Required action: Could you count how many lines of the data include "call" and answer with the number only?

Data excerpts
-*-*-

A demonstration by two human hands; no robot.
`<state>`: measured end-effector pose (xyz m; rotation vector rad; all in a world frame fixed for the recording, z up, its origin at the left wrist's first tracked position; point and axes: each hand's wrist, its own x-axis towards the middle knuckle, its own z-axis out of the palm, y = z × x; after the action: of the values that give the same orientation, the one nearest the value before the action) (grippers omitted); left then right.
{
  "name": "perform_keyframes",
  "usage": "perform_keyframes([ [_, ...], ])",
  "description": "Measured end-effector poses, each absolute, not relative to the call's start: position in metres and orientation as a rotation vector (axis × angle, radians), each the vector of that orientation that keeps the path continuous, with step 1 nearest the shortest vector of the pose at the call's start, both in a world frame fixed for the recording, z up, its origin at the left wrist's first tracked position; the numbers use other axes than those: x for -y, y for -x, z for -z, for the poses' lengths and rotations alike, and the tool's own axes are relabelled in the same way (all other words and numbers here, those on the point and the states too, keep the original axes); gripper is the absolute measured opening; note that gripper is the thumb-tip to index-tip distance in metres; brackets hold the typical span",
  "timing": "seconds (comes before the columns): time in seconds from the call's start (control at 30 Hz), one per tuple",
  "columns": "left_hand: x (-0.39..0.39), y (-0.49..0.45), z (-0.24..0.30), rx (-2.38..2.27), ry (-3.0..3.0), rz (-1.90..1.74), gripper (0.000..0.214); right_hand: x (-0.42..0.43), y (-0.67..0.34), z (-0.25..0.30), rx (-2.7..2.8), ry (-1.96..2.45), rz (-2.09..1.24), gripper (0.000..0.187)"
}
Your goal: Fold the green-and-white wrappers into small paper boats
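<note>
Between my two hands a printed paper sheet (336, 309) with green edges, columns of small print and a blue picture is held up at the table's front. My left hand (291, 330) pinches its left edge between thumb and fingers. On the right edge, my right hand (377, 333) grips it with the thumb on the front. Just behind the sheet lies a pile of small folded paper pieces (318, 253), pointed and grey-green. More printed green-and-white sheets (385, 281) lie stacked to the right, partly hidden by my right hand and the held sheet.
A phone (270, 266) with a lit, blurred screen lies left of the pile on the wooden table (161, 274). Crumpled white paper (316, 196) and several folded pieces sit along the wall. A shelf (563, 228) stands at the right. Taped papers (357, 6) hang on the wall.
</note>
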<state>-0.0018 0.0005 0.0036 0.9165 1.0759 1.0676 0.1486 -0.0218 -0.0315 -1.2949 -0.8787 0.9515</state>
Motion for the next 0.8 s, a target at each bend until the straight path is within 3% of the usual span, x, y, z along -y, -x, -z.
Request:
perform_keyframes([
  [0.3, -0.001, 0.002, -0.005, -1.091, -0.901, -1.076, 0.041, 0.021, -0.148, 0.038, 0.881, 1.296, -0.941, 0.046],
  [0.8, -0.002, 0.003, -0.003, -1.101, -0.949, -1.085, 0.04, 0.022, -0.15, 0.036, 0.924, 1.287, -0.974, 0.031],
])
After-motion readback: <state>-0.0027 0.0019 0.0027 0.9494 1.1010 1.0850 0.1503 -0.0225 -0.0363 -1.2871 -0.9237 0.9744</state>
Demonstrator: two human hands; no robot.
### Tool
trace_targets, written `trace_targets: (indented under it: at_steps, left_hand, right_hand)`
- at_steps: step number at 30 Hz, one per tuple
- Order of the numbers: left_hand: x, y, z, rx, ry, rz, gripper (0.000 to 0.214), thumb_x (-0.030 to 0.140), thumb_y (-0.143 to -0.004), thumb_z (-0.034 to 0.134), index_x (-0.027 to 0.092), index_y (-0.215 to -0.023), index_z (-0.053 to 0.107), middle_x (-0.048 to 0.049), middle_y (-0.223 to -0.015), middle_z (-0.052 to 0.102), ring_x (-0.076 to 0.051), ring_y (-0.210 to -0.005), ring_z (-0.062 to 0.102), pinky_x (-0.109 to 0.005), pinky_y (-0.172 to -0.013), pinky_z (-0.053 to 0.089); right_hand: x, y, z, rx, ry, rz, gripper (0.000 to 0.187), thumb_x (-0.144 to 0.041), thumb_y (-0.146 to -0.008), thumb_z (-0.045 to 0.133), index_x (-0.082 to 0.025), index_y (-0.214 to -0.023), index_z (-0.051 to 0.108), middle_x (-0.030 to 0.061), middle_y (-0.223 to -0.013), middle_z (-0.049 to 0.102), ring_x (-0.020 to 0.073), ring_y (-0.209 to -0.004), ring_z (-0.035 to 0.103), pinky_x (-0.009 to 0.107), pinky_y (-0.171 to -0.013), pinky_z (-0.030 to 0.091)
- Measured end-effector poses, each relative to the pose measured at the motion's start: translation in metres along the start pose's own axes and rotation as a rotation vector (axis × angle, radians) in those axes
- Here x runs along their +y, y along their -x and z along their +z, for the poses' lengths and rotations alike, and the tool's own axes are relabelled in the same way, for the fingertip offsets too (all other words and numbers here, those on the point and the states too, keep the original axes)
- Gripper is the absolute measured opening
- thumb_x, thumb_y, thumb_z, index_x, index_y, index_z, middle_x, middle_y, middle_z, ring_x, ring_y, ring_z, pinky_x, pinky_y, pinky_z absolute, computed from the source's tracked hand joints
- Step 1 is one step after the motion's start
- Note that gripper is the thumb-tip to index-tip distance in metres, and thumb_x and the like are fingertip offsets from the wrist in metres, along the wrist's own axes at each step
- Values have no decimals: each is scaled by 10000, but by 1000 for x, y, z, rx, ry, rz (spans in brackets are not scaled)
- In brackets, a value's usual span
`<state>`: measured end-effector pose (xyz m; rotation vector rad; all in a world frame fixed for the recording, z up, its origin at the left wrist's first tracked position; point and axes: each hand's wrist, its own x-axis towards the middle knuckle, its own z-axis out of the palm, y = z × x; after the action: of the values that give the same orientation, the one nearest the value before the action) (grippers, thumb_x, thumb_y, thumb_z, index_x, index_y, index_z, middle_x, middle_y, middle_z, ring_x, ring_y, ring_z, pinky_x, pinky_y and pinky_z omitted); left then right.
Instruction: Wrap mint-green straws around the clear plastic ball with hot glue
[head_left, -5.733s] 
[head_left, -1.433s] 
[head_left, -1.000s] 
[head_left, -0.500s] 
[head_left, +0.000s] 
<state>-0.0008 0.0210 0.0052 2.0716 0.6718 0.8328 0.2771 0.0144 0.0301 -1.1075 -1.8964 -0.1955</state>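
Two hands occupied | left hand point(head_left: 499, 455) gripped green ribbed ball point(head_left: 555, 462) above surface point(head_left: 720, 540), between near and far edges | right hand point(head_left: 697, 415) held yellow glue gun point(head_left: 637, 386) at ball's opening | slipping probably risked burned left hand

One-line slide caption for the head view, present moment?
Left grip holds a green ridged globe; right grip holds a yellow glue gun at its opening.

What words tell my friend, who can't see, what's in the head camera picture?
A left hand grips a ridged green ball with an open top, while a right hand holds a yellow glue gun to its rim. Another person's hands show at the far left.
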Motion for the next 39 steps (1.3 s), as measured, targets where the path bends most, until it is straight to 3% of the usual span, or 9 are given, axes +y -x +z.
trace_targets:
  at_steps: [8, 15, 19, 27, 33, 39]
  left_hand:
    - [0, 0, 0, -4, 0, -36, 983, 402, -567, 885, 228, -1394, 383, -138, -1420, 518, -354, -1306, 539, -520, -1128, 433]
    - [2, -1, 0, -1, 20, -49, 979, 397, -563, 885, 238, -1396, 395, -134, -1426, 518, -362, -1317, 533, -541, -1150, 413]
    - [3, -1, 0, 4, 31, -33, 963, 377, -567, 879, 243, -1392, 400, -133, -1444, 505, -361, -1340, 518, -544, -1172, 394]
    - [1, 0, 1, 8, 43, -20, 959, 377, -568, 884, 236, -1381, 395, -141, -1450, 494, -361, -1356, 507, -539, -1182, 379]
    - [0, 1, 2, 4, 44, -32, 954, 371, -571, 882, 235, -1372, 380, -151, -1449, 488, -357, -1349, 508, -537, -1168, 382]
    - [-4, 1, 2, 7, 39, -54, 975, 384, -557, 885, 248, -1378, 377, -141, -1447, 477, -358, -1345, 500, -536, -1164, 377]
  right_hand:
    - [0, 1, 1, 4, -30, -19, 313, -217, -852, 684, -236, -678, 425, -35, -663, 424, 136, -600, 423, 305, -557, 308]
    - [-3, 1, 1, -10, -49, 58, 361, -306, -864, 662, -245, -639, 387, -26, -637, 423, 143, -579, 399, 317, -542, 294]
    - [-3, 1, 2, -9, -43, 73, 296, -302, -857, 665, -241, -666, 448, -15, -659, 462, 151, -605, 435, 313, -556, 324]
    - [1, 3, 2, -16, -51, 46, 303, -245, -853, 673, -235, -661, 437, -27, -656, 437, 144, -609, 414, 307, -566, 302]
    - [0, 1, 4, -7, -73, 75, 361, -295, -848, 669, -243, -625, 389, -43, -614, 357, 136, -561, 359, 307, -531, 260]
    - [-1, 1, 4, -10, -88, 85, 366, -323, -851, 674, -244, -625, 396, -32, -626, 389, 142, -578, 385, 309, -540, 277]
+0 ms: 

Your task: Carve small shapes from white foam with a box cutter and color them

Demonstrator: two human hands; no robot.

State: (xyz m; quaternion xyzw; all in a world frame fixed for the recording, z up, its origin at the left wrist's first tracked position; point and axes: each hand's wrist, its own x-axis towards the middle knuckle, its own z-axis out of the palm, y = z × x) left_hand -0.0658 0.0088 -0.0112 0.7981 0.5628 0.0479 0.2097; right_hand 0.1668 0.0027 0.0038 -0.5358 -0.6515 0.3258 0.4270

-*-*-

Exercise response: 2